Let A = {5, 3, 4, 2, 1} and T = 6
After sorting, A = {1, 2, 3, 4, 5}
After the 1st iteration:
- currentTime = 1
- numberOfThings = 1
After the 2nd iteration:
- currentTime is 1 + 2 = 3
- numberOfThings = 2
After the 3rd iteration:
- currentTime is 3 + 3 = 6
- numberOfThings = 3
After the 4th iteration, currentTime is 6 + 4 = 10, which is greater than T. Therefore, the answer is 3.
Implementation
#include <iostream>
#include <algorithm>
using namespace std;
const int MAX = 105;
int A[MAX];
int main()
{
int T, N, numberOfThings = 0, currentTime = 0;
cin >> N >> T;
for(int i = 0;i < N;++i)
cin >> A[i];
sort(A, A + N);
for(int i = 0;i < N;++i)
{
currentTime += A[i];
if(currentTime > T)
break;
numberOfThings++;
}
cout << numberOfThings << endl;
return 0;
}
Greedy algorithm Advantages:
- Always taking the best available choice is usually easy. It usually requires sorting the choices.
- Repeatedly taking the next available best choice is usually linear work. But don’t forget the cost of sorting the choices.
- Much cheaper than an exhaustive search. Much cheaper than most other algorithms.
Disadvantages of Greedy Algorithms:
It is not suitable for Greedy problems where a solution is required for every subproblem like sorting.
In such Greedy algorithm practice problems, the Greedy method can be wrong; in the worst case even lead to a non-optimal solution.
Therefore the disadvantage of greedy algorithms is using not knowing what lies ahead of the current greedy state.
Below is a depiction of the disadvantage of the Greedy method:
In the greedy scan shown here as a tree (higher value higher greed), an algorithm state at value: 40, is likely to take 29 as the next value. Further, its quest ends at 12. This amounts to a value of 41.
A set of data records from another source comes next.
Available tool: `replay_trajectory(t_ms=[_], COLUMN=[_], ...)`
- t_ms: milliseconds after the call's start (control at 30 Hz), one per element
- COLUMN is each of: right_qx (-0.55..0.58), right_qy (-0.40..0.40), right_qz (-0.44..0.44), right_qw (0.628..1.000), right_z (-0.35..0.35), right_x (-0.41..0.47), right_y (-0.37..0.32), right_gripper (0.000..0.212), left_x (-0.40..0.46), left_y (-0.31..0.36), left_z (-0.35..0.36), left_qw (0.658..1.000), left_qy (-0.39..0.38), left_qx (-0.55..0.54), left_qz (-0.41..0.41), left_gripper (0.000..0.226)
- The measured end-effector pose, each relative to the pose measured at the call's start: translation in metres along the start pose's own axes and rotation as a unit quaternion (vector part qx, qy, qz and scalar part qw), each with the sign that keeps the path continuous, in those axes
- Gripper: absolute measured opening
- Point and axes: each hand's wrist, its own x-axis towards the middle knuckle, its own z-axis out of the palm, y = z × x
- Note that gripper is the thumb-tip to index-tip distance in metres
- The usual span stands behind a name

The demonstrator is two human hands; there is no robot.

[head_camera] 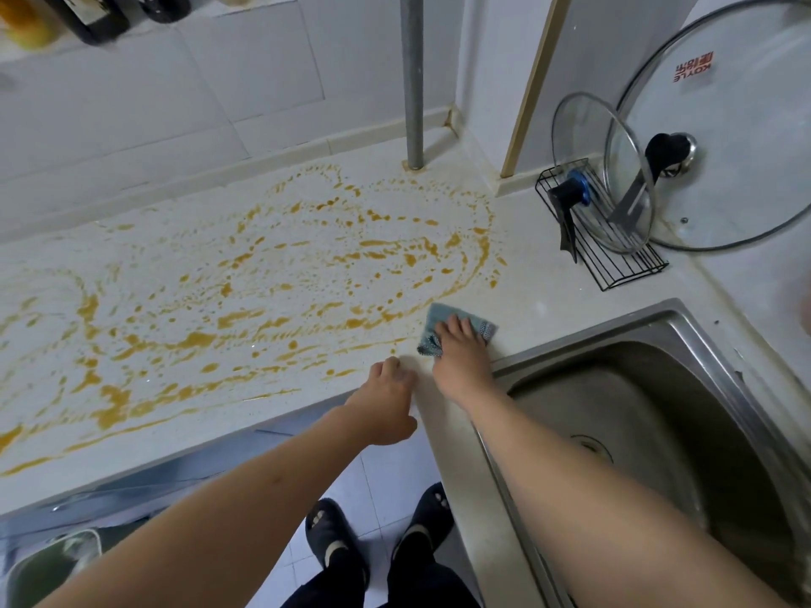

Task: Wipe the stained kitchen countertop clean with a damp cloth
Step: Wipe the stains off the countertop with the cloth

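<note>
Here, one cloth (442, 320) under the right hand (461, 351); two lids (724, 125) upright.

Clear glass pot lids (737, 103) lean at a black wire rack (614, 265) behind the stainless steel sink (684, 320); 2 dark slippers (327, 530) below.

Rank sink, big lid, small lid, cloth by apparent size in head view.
1. sink, though it is also nearest the camera
2. big lid
3. small lid
4. cloth, partly hidden under the right hand
</note>
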Motion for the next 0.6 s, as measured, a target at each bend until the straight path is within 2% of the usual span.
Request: replay_trajectory(t_ms=[200, 267, 367, 500, 600], right_qx=[-0.053, -0.080, -0.115, -0.082, -0.063], right_qy=[-0.066, -0.069, -0.021, -0.011, -0.019], right_qz=[-0.169, -0.177, -0.089, 0.070, 0.060], right_qw=[0.982, 0.978, 0.989, 0.994, 0.996], right_z=[0.012, 0.006, -0.016, -0.041, -0.031], right_x=[-0.027, -0.030, -0.022, 0.004, 0.009], right_y=[0.003, 0.025, 0.064, 0.079, 0.043], right_gripper=[0.067, 0.071, 0.074, 0.069, 0.066], left_x=[-0.001, 0.000, 0.003, 0.003, 0.002], left_y=[-0.009, -0.010, -0.010, -0.009, -0.010], left_z=[0.001, 0.001, 0.001, 0.002, 0.003], left_qw=[1.000, 1.000, 1.000, 1.000, 1.000], left_qy=[-0.007, -0.007, -0.011, -0.019, -0.019], left_qx=[-0.005, -0.018, -0.017, -0.016, -0.015], left_qz=[0.006, 0.002, -0.004, -0.004, 0.003], left_gripper=[0.074, 0.080, 0.080, 0.083, 0.086])
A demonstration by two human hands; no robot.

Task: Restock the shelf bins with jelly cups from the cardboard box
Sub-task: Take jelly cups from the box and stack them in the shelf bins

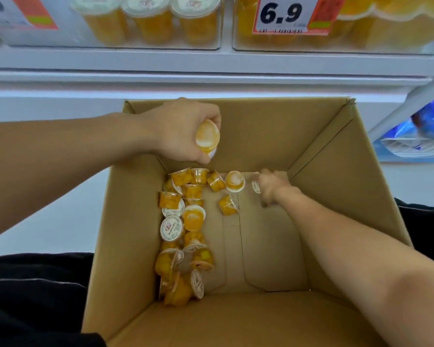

However, if the algorithm took a sub-optimal path or adopted a conquering strategy. then 25 would be followed by 40, and the overall cost improvement would be 65, which is valued 24 points higher as a suboptimal decision.
Summary
- Greedy algorithms can be a fast, simple replacement for exhaustive search algorithms.
- Greedy algorithms require optimal local choices.
- If locally optimal choices lead to a global optimum and the subproblems are optimal, then greed works. And some other times too.